*** Block opens ***

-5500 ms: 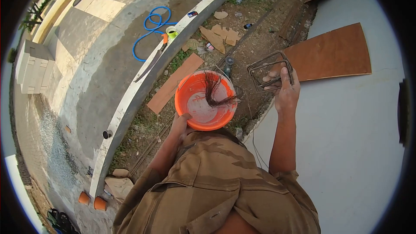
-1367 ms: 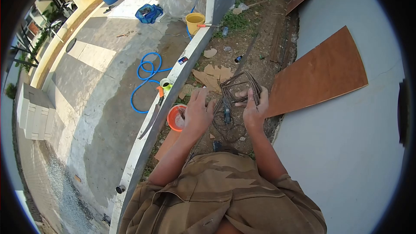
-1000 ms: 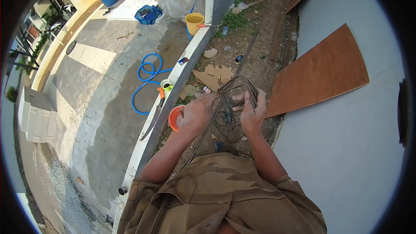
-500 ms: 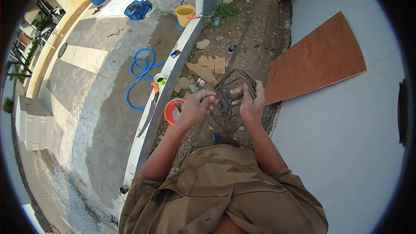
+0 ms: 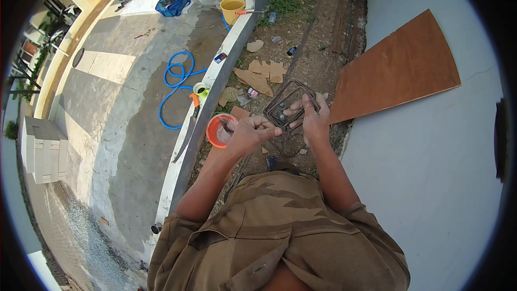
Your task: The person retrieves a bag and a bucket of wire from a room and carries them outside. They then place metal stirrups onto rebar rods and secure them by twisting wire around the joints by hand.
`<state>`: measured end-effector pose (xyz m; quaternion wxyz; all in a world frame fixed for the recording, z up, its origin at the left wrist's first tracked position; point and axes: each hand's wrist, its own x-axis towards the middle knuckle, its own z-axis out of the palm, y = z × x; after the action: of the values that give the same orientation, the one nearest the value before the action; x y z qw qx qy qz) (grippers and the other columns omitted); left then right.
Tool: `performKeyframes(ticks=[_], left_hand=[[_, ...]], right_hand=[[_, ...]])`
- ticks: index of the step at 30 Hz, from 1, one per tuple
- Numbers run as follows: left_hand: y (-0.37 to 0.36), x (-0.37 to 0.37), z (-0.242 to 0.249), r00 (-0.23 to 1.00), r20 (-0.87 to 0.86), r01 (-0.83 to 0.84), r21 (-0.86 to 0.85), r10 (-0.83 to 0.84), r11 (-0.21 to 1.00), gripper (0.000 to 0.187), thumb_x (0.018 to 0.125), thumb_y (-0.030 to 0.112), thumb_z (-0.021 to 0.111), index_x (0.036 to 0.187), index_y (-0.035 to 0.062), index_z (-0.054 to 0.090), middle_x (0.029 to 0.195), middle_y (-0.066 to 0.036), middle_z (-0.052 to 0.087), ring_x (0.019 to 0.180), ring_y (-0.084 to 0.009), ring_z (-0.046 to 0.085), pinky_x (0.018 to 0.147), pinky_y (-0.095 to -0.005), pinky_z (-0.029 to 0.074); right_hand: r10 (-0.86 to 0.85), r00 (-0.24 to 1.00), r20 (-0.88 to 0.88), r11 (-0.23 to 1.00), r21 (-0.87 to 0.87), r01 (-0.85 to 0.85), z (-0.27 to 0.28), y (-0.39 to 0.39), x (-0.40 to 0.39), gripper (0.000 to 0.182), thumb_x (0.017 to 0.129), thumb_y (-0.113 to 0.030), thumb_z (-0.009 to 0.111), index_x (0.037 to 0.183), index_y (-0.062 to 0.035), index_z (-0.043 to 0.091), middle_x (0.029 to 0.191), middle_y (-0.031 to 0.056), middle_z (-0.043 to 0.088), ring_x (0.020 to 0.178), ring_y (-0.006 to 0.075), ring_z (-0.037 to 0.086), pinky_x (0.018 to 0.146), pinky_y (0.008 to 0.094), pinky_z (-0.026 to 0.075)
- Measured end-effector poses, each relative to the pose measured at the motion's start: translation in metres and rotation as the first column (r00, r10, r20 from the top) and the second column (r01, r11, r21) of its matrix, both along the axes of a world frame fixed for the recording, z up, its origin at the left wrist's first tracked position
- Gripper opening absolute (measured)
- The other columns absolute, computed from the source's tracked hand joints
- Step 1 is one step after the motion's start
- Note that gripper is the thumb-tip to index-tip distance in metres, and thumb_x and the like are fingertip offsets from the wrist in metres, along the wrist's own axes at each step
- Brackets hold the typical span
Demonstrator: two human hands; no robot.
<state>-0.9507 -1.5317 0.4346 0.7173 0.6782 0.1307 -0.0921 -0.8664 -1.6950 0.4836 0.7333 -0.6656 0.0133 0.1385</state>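
Note:
Between my hands is a small bundle of rusty rectangular rebar stirrups [image 5: 292, 84], several bent steel loops lying nearly together. My right hand [image 5: 316, 121] is closed around the right side of the bundle, thumb on top and some fingers showing through the loops. At the near left corner, my left hand [image 5: 252, 137] pinches the steel between thumb and fingers. Just left of that hand, an orange bucket [image 5: 211, 131] on the ground holds greyish material and some dark thin pieces; the hand partly covers it.
A low wall [image 5: 186, 151] runs along the left, bearing a handsaw [image 5: 188, 136] with an orange handle and a green-white cup [image 5: 201, 89]. A brown plywood sheet [image 5: 398, 67] leans on the right-hand wall. Cardboard scraps [image 5: 258, 81] litter the dirt; a blue hose [image 5: 168, 97] lies beyond.
The stirrup bundle has turned so its rectangular opening faces me more. My left hand has shifted slightly right and down, its thumb now lying on the corner of the loops.

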Motion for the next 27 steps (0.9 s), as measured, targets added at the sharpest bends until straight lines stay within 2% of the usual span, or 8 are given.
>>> performKeyframes(ticks=[4,8,10,13,19,22,25,27], left_hand=[[-0.010,-0.004,0.005,0.994,0.038,-0.099,0.002,0.099,0.995,0.024,0.080,0.021,0.083,0.089,0.0032,0.069,0.068,0.007,0.054,0.063,-0.0023,0.045,0.056,-0.0227,0.036],[-0.016,-0.013,0.005,0.953,0.267,-0.223,0.286,0.146,0.932,0.025,0.080,0.015,0.080,0.098,0.0009,0.069,0.072,-0.001,0.058,0.065,-0.0104,0.053,0.059,-0.0276,0.042],[-0.017,-0.011,0.010,0.880,0.461,-0.311,0.375,0.115,0.873,0.026,0.080,0.010,0.077,0.103,0.0008,0.069,0.075,-0.007,0.060,0.067,-0.0169,0.058,0.062,-0.0310,0.047],[-0.007,-0.002,-0.011,0.769,0.632,-0.319,0.514,-0.100,0.796,0.023,0.084,0.004,0.069,0.107,0.0035,0.068,0.097,-0.016,0.068,0.085,-0.0301,0.066,0.074,-0.0355,0.052],[-0.001,0.002,-0.007,0.805,0.542,-0.183,0.614,-0.242,0.768,0.024,0.082,-0.005,0.063,0.103,0.0042,0.070,0.095,-0.014,0.067,0.085,-0.0295,0.065,0.076,-0.0351,0.052],[0.005,0.008,-0.014,0.682,0.684,-0.256,0.553,-0.257,0.793,0.025,0.082,-0.008,0.063,0.102,0.0037,0.070,0.089,-0.011,0.064,0.081,-0.0254,0.065,0.072,-0.0328,0.052],[0.005,0.005,-0.011,0.705,0.686,-0.227,0.458,-0.179,0.860,0.028,0.080,-0.010,0.062,0.102,0.0048,0.071,0.091,-0.010,0.063,0.082,-0.0239,0.064,0.072,-0.0318,0.051],[-0.002,0.005,-0.013,0.705,0.695,-0.261,0.437,-0.140,0.861,0.029,0.079,-0.010,0.063,0.102,0.0054,0.071,0.092,-0.010,0.063,0.084,-0.0232,0.064,0.072,-0.0315,0.051]], right_hand=[[-0.010,0.999,-0.050,0.999,0.033,0.012,-0.004,0.000,0.001,0.015,0.104,-0.016,0.045,0.109,-0.0022,0.050,0.081,0.0069,0.060,0.071,0.0184,0.069,0.045,0.0257,0.053],[-0.047,0.999,-0.001,0.999,-0.018,0.047,-0.004,-0.003,0.000,0.014,0.104,-0.015,0.045,0.107,-0.0026,0.050,0.080,0.0069,0.061,0.070,0.0178,0.068,0.044,0.0263,0.053],[-0.051,0.998,0.030,0.998,-0.023,0.052,-0.004,-0.006,0.002,0.014,0.103,-0.016,0.045,0.106,-0.0025,0.050,0.079,0.0068,0.061,0.070,0.0175,0.068,0.044,0.0267,0.052],[-0.019,1.000,-0.002,0.998,-0.056,0.018,-0.010,-0.008,0.002,0.016,0.104,-0.019,0.046,0.107,-0.0037,0.050,0.078,0.0071,0.062,0.066,0.0185,0.068,0.044,0.0270,0.053],[0.016,1.000,0.000,0.999,-0.049,-0.016,-0.012,-0.014,0.003,0.016,0.103,-0.019,0.047,0.106,-0.0034,0.049,0.075,0.0073,0.062,0.063,0.0181,0.067,0.043,0.0276,0.052],[0.007,0.994,-0.113,0.999,0.043,-0.002,-0.008,-0.018,0.003,0.016,0.103,-0.019,0.048,0.107,-0.0040,0.050,0.073,0.0076,0.061,0.060,0.0215,0.066,0.042,0.0307,0.049],[0.009,0.970,-0.245,0.984,0.177,0.035,-0.006,-0.022,0.003,0.017,0.103,-0.021,0.048,0.109,-0.0052,0.051,0.073,0.0076,0.061,0.059,0.0231,0.065,0.043,0.0330,0.048],[0.017,0.952,-0.305,0.969,0.240,0.060,-0.012,-0.026,0.004,0.018,0.102,-0.022,0.048,0.109,-0.0059,0.051,0.073,0.0075,0.060,0.059,0.0243,0.065,0.044,0.0346,0.048]])
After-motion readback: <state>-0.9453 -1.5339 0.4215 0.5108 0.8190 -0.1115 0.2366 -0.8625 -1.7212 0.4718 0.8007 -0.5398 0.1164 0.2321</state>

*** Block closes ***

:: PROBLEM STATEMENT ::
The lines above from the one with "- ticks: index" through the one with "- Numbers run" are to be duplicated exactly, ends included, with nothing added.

:: ANSWER ::
- ticks: index of the step at 30 Hz, from 1, one per tuple
- Numbers run as follows: left_hand: y (-0.37 to 0.36), x (-0.37 to 0.37), z (-0.242 to 0.249), r00 (-0.23 to 1.00), r20 (-0.87 to 0.86), r01 (-0.83 to 0.84), r21 (-0.86 to 0.85), r10 (-0.83 to 0.84), r11 (-0.21 to 1.00), gripper (0.000 to 0.187), thumb_x (0.018 to 0.125), thumb_y (-0.030 to 0.112), thumb_z (-0.021 to 0.111), index_x (0.036 to 0.187), index_y (-0.035 to 0.062), index_z (-0.054 to 0.090), middle_x (0.029 to 0.195), middle_y (-0.066 to 0.036), middle_z (-0.052 to 0.087), ring_x (0.019 to 0.180), ring_y (-0.084 to 0.009), ring_z (-0.046 to 0.085), pinky_x (0.018 to 0.147), pinky_y (-0.095 to -0.005), pinky_z (-0.029 to 0.074); right_hand: r10 (-0.86 to 0.85), r00 (-0.24 to 1.00), r20 (-0.88 to 0.88), r11 (-0.23 to 1.00), r21 (-0.87 to 0.87), r01 (-0.85 to 0.85), z (-0.27 to 0.28), y (-0.39 to 0.39), x (-0.40 to 0.39), gripper (0.000 to 0.182), thumb_x (0.017 to 0.129), thumb_y (-0.113 to 0.030), thumb_z (-0.009 to 0.111), index_x (0.037 to 0.183), index_y (-0.062 to 0.035), index_z (-0.043 to 0.091), middle_x (0.029 to 0.191), middle_y (-0.031 to 0.056), middle_z (-0.043 to 0.088), ring_x (0.020 to 0.178), ring_y (-0.006 to 0.075), ring_z (-0.037 to 0.086), pinky_x (0.018 to 0.146), pinky_y (0.008 to 0.094), pinky_z (-0.026 to 0.075)

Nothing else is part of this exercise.